Desiderio Alberto Arnaz y de Acha III (March 2, 1917 – December 2, 1986), better known as Desi Arnaz, was a Cuban-American actor, musician, bandleader, comedian and film and television producer, revolutionary in the creation of modern television.[1] He is best known for his role as Ricky Ricardo on the American television sitcom I Love Lucy, in which he co-starred with his then-wife Lucille Ball.[1] Arnaz and Ball are generally credited as the innovators of the syndicated rerun, which they pioneered with the I Love Lucy series.[2]

Arnaz and Lucille Ball co-founded and ran the television production company called Desilu Productions, originally to market I Love Lucy to television networks. After I Love Lucy ended, Arnaz went on to produce several other television series, at first with Desilu Productions, and later independently, including The Ann Sothern Show and The Untouchables. He was also renowned for leading his Latin music band, the Desi Arnaz Orchestra.

Early life[]

Arnaz was born Desiderio Alberto Arnaz y de Acha, III, in Santiago de Cuba, Cuba,[1] to Desiderio Alberto Arnaz y de Alberni II (March 8, 1894 – May 31, 1973) and Dolores "Lolita" de Acha y de Socias (April 2, 1896 – October 24, 1988). His father was Santiago's youngest mayor and also served in the Cuban House of Representatives. His maternal grandfather was Alberto de Acha, an executive at rum producer Bacardi & Co.[3][4]

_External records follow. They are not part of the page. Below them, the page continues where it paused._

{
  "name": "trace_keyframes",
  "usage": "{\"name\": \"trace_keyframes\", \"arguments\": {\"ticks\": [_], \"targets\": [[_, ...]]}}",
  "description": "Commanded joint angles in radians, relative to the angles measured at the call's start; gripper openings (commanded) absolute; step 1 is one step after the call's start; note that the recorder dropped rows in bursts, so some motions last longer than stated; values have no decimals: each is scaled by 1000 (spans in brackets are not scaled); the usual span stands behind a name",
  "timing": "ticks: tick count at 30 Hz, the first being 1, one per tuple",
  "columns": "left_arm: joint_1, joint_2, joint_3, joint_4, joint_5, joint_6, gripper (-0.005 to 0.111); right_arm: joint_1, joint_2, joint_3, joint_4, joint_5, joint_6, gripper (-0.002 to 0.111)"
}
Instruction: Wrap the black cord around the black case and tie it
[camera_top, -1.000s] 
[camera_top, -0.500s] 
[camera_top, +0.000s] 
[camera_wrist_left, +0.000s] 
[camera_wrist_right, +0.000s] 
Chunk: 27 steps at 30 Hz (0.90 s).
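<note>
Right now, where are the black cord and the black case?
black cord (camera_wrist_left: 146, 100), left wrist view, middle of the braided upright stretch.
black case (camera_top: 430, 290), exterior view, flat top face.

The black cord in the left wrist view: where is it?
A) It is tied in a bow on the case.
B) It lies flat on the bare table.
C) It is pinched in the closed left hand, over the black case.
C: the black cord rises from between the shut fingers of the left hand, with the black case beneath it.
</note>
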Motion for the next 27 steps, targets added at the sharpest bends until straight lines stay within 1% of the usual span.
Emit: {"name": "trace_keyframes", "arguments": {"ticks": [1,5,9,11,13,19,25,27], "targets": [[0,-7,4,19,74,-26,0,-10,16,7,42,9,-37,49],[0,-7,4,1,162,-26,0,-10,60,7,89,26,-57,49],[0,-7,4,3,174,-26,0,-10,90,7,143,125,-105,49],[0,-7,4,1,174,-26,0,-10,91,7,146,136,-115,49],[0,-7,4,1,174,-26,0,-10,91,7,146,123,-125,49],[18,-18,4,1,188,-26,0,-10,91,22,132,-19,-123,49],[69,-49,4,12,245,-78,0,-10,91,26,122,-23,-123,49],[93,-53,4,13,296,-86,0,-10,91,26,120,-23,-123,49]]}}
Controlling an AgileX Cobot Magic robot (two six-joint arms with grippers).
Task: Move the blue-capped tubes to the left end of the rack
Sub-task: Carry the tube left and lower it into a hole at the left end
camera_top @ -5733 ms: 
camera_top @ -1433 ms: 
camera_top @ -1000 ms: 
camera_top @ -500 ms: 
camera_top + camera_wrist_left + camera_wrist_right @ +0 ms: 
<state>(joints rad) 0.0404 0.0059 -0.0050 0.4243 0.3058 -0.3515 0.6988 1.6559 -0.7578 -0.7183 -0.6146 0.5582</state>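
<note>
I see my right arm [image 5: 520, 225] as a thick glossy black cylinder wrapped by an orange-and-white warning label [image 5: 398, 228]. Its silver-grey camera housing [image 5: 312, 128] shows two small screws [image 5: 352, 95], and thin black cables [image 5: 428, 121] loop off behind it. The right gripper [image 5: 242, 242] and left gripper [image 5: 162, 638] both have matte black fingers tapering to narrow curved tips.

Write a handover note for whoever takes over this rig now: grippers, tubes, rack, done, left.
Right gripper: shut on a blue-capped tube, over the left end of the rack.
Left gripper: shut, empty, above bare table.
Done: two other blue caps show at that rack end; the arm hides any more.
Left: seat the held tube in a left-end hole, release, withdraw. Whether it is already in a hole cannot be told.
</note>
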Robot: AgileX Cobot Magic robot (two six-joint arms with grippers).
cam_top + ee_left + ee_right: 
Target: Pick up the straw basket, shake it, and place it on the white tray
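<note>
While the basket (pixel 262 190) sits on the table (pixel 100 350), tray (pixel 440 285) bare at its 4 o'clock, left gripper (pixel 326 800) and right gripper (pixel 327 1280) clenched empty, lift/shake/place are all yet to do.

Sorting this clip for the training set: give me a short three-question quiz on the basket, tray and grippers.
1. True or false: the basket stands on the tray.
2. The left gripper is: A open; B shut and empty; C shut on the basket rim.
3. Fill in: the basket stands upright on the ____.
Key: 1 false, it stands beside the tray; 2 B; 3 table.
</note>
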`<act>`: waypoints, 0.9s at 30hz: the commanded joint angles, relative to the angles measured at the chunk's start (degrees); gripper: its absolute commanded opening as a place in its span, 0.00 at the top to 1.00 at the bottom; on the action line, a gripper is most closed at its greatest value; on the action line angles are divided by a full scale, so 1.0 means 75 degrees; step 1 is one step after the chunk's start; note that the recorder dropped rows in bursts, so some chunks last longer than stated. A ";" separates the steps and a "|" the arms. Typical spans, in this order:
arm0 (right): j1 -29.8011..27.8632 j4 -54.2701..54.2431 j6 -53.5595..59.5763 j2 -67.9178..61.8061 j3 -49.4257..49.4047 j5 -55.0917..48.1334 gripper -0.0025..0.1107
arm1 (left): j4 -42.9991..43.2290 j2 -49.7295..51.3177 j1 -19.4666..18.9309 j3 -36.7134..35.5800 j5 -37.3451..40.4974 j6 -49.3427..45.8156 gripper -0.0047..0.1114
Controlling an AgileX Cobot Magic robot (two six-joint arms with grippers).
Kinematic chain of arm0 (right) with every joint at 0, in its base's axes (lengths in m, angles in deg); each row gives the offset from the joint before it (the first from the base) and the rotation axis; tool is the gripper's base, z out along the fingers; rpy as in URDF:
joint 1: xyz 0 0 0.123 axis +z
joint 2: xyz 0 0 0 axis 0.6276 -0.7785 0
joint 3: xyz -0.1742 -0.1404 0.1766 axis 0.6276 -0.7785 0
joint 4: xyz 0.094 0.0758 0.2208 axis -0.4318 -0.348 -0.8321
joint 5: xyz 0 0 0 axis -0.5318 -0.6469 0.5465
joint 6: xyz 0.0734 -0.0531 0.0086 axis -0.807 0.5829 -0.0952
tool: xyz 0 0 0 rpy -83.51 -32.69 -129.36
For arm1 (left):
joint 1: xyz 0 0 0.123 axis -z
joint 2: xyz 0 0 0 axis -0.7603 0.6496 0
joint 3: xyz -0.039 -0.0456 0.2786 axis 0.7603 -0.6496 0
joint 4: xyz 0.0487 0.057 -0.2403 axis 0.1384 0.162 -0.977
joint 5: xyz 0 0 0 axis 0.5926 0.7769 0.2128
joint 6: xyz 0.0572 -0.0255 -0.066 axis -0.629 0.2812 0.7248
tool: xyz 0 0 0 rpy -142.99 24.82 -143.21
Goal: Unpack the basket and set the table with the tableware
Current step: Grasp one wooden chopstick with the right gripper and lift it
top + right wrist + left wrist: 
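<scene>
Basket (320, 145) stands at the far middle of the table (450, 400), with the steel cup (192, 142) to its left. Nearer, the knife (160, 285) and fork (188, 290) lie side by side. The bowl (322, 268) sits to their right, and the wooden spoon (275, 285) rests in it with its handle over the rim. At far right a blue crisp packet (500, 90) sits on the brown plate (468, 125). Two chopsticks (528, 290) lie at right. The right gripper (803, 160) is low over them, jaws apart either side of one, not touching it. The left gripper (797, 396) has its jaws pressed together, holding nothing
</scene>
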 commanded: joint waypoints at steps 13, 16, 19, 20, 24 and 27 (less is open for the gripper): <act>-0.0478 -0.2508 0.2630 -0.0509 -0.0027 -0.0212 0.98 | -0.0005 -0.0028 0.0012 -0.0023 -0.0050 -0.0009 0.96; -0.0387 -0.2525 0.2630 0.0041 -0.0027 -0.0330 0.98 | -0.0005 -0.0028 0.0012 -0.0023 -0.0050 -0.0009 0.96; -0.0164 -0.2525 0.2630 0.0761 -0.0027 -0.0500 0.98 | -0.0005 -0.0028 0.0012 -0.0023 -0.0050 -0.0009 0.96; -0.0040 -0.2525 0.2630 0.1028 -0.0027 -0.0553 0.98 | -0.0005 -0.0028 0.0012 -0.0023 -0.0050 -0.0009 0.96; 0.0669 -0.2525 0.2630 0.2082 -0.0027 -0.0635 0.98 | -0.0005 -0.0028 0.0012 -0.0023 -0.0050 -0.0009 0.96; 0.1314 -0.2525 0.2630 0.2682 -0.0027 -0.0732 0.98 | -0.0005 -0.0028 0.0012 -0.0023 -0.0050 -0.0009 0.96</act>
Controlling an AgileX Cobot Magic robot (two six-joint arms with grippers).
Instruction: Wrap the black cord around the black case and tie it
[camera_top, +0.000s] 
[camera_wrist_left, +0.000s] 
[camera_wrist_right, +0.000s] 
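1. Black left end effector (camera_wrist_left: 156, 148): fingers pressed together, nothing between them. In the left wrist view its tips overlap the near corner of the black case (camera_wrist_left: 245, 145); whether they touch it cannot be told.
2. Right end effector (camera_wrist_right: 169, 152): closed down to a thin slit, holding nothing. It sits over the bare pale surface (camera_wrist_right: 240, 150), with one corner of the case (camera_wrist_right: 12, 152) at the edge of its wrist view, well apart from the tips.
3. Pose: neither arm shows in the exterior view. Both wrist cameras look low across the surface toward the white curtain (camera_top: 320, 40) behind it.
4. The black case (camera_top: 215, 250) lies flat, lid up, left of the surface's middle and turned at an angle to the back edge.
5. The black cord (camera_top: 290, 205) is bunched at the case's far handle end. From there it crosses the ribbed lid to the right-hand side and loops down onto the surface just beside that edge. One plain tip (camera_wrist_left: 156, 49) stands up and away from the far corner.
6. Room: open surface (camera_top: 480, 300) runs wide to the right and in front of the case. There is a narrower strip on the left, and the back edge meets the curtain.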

Arnaz describes the opulent family life of his early youth in his autobiography, A Book (1976)—the family owned three ranches, a palatial home, and a vacation mansion on a private island in Santiago Bay, Cuba. Following the Cuban Revolution of 1933, Alberto Arnaz was jailed and all of his property was confiscated. He was released after six months when his brother-in-law Alberto de Acha intervened on his behalf.[4] The family then fled to Miami, where Desi attended St. Patrick Catholic High School in Miami Beach. In the summer of 1934, he attended Saint Leo Prep[5] (near Tampa) to help improve his English. His first job was working at Woolworths in Miami. He then went into the tile business with his father before turning to show business full-time.[6]

Professional career[]

Musician and actor[]

After finishing high school, Arnaz formed a band, the Siboney Septet, and began making a name for himself in Miami. Xavier Cugat, after seeing Arnaz perform, hired him for his touring orchestra, playing the conga drum and singing. Becoming a star attraction encouraged him to start his own band, the Desi Arnaz Orchestra.[6][3]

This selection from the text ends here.